Task item: Find the line holding "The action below" in the entries below. Give it again exactly, along with every line after it up to and including the line holding "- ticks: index".

Raw data:

####

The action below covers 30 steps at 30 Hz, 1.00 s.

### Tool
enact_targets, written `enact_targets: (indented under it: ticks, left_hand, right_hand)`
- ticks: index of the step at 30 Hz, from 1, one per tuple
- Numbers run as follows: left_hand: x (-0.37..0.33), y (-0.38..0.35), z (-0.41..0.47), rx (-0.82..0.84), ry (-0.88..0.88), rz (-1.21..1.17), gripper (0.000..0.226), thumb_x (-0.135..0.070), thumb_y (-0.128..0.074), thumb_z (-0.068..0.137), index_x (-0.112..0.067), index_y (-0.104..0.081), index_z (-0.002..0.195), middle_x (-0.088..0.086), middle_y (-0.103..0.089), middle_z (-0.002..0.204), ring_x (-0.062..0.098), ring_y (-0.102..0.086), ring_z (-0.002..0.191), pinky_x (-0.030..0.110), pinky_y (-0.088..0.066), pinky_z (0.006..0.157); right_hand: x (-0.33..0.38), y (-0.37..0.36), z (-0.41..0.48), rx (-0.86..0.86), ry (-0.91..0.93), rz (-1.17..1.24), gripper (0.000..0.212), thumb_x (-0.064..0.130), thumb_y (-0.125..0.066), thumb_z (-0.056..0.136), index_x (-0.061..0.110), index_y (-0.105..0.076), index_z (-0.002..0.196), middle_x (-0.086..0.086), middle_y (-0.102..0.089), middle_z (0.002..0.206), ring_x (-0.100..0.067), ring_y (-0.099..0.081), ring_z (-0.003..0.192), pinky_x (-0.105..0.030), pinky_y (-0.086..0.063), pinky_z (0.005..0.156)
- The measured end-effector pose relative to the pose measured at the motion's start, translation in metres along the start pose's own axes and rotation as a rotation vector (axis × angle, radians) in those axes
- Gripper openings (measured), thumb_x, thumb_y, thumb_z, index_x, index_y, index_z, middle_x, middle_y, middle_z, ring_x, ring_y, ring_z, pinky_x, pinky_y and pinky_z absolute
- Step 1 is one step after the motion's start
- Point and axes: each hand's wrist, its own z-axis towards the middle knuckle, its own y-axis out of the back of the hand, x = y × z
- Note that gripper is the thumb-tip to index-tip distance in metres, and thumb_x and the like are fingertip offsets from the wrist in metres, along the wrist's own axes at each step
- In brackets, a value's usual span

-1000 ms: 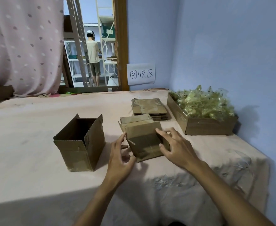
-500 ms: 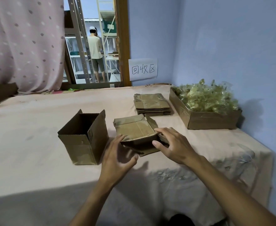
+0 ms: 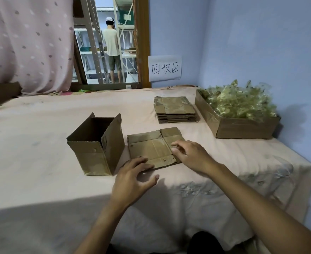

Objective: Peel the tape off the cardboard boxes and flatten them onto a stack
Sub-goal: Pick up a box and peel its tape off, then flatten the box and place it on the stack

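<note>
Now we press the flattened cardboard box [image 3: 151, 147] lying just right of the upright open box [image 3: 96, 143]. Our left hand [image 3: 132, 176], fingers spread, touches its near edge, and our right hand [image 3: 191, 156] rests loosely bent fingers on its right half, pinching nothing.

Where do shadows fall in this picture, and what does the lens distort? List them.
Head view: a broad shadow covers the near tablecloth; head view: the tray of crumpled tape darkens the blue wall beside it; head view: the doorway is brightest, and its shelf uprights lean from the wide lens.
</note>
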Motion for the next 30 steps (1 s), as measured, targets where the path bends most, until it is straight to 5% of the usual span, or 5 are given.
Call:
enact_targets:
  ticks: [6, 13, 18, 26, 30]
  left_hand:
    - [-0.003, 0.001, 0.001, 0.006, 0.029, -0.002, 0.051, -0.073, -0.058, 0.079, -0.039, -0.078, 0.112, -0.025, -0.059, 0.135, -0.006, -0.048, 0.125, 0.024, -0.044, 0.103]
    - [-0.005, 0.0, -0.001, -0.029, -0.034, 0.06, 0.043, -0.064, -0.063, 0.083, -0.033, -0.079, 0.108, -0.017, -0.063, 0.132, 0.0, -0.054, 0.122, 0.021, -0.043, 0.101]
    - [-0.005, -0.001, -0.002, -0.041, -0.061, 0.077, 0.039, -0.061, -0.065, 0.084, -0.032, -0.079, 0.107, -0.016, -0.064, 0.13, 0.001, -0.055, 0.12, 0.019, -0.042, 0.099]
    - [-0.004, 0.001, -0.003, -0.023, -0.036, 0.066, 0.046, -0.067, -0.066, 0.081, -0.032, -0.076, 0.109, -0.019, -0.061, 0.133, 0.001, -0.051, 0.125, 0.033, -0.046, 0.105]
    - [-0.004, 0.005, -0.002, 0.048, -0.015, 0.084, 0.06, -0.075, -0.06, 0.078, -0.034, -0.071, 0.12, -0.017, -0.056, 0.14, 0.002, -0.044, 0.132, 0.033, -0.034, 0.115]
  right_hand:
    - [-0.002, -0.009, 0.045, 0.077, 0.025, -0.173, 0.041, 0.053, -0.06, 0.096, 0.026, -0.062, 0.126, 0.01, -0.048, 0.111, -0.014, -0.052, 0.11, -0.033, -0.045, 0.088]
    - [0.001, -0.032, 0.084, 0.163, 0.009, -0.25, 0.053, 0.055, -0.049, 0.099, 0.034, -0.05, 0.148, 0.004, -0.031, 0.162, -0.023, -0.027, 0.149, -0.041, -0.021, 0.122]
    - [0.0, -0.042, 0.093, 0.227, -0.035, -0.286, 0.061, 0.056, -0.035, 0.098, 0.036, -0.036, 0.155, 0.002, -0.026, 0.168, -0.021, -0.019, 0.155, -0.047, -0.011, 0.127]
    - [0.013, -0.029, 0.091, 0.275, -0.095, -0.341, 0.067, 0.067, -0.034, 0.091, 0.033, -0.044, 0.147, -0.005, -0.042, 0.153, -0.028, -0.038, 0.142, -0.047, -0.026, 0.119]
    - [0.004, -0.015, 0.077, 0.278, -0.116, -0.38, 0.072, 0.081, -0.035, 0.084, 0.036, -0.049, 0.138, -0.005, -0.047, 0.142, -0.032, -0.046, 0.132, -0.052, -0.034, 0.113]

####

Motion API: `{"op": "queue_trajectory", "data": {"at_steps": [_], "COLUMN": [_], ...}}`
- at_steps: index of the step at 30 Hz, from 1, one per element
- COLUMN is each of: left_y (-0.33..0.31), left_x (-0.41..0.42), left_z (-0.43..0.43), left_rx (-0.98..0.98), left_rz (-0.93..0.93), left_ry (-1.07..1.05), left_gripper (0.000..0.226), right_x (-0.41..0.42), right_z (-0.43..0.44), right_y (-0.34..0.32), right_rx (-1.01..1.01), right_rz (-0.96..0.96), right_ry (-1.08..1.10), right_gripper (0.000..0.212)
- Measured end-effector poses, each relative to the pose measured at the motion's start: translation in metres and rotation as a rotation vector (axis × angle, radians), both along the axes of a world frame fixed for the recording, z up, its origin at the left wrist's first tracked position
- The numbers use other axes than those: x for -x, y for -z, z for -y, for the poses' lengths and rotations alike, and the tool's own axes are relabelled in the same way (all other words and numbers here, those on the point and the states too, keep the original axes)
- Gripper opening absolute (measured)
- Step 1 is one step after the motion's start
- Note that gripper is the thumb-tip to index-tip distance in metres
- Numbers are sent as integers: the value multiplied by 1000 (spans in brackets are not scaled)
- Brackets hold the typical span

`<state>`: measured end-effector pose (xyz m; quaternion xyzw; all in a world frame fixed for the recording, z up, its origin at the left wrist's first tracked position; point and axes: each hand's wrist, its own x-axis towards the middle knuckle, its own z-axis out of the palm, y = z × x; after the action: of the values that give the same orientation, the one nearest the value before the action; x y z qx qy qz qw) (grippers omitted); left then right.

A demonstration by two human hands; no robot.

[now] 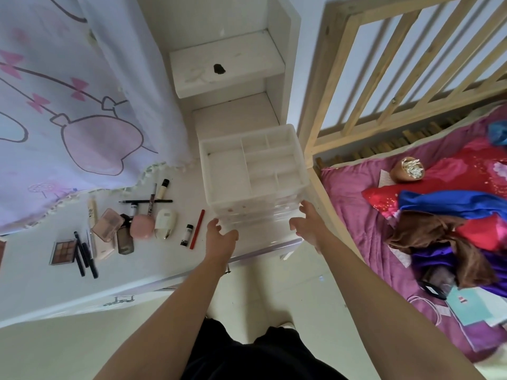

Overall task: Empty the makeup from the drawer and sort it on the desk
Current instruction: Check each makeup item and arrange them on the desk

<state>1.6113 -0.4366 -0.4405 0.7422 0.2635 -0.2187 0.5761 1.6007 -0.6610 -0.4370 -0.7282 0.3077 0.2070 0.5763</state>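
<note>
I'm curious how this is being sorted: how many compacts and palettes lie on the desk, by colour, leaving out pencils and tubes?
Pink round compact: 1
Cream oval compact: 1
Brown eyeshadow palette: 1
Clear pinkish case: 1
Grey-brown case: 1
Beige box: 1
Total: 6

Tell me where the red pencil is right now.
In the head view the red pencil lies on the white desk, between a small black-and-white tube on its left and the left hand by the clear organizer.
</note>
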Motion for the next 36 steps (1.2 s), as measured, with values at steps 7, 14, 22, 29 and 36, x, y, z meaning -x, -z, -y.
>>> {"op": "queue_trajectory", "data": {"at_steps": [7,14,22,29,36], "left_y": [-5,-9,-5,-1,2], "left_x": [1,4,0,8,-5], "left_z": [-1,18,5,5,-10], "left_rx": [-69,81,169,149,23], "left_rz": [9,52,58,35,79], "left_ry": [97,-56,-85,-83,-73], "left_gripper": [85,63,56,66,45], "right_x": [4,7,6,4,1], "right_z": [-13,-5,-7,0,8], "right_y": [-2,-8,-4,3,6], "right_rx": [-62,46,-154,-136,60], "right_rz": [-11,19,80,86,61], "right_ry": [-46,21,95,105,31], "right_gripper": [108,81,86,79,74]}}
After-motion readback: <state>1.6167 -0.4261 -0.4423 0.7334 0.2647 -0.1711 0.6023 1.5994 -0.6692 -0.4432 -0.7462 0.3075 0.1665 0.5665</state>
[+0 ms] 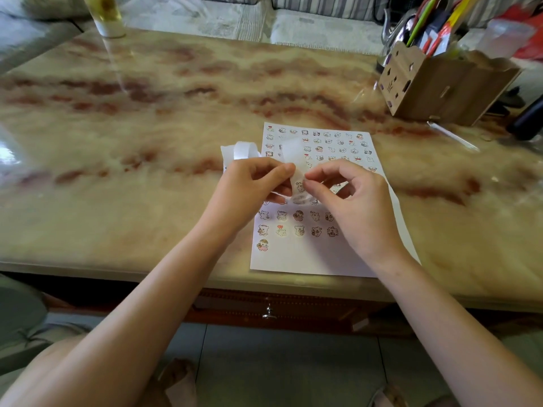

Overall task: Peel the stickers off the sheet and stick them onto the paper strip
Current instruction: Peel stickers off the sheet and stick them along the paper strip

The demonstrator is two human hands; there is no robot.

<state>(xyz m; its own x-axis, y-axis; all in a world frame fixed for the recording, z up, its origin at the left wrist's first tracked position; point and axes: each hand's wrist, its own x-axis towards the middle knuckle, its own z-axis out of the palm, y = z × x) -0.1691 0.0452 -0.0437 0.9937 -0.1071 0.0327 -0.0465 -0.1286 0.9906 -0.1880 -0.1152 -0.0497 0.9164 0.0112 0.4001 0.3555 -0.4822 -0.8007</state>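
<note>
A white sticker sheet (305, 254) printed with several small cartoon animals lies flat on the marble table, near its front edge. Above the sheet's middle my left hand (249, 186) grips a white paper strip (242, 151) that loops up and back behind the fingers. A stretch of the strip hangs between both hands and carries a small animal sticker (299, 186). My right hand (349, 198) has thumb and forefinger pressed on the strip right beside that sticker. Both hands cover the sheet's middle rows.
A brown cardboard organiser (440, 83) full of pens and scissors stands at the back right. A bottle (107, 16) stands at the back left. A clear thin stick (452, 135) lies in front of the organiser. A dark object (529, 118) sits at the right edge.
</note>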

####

Your response:
The action below covers 30 steps at 30 Hz, 1.00 s.

### Tool
enact_targets, written `enact_targets: (indented under it: ticks, left_hand, right_hand)`
- ticks: index of the step at 30 Hz, from 1, one per tuple

No further answer will be given.